USDA World Agricultural Supply and Demand Estimate (WASDE) Report: This is a monthly forecast of the demand and supply expectations from various regions.
USDA Prospective Planting Report: Normally released in March, the report states the quantity and type of crop that U.S. farmers intend to plant.
Grain Stocks Reports: This report is issued quarterly by the National Agricultural Statistics Services (NASS), and it gives an update on stocks of corns and other major grains and oilseed crops.
Crop Production Reports: This a weekly U.S. export report.
Another factor to keep an eye on is the Chinese corn demand because China needs a lot of corn for ethanol production and human consumption.
Corn Futures Seasonality
Here is a chart showing the seasonal effects on the corn futures market:
Corn Futures Seasonality is the term used to describe the market cycles that occur in the corn futures market throughout the year.
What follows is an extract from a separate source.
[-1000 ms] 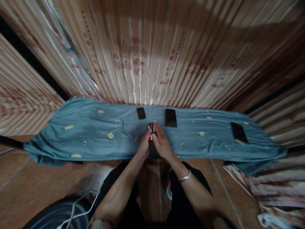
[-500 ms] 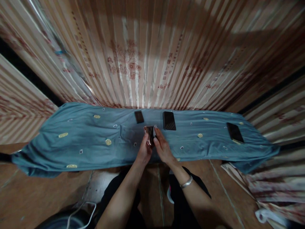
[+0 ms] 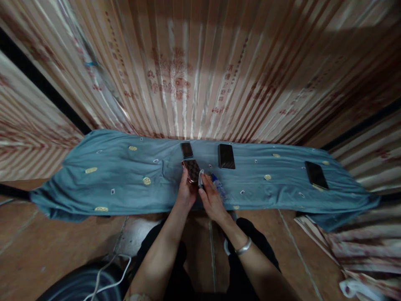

Corn futures, like many other commodities, have a seasonal tendency. This means that prices can be expected to move in certain patterns and cycles throughout the year.
Corn futures are primarily affected by the annual harvest cycle. As the summer months move into the fall and winter, corn prices tend to increase as the harvest comes in from the fields. This is because the demand for corn increases due to the need for animal feed and the production of ethanol. The supply of corn is lower during the winter months, which causes prices to increase.
The other factor that affects corn futures seasonality is the weather. Weather can have a significant impact on the supply and demand of corn. If there is a drought during the growing season, it can cause a decrease in corn yields, and therefore, a decrease in the supply. This can cause an increase in the prices of corn futures. On the other hand, a wet growing season can increase the amount of corn that is harvested, and prices may decrease as a result.
Corn futures seasonality is also affected by government policies. The government can influence the supply and demand of corn through its policies, such as subsidies and tariffs. These policies can cause the price of corn to go up or down depending on the government’s decisions.
Finally, corn futures seasonality is also affected by speculation. When investors believe that the price of corn will go up, they may purchase corn futures contracts, which will increase the price of corn. Conversely, if investors believe that the price of corn will go down, they may sell their contracts, which will decrease the price of corn.
Overall, corn futures seasonality is an important factor to consider when trading corn futures. By understanding the market cycles and their impacts on the price of corn, traders can make educated decisions about when to buy and sell.
How to trade Corn futures
Corn futures are contracts that give the buyer the right to purchase a specified amount of corn at a predetermined price at a future date. Corn futures are traded on the Chicago Board of Trade (CBOT) and are one of the most actively traded agricultural commodities. To be successful in trading corn futures, there are several important tips and considerations to keep in mind.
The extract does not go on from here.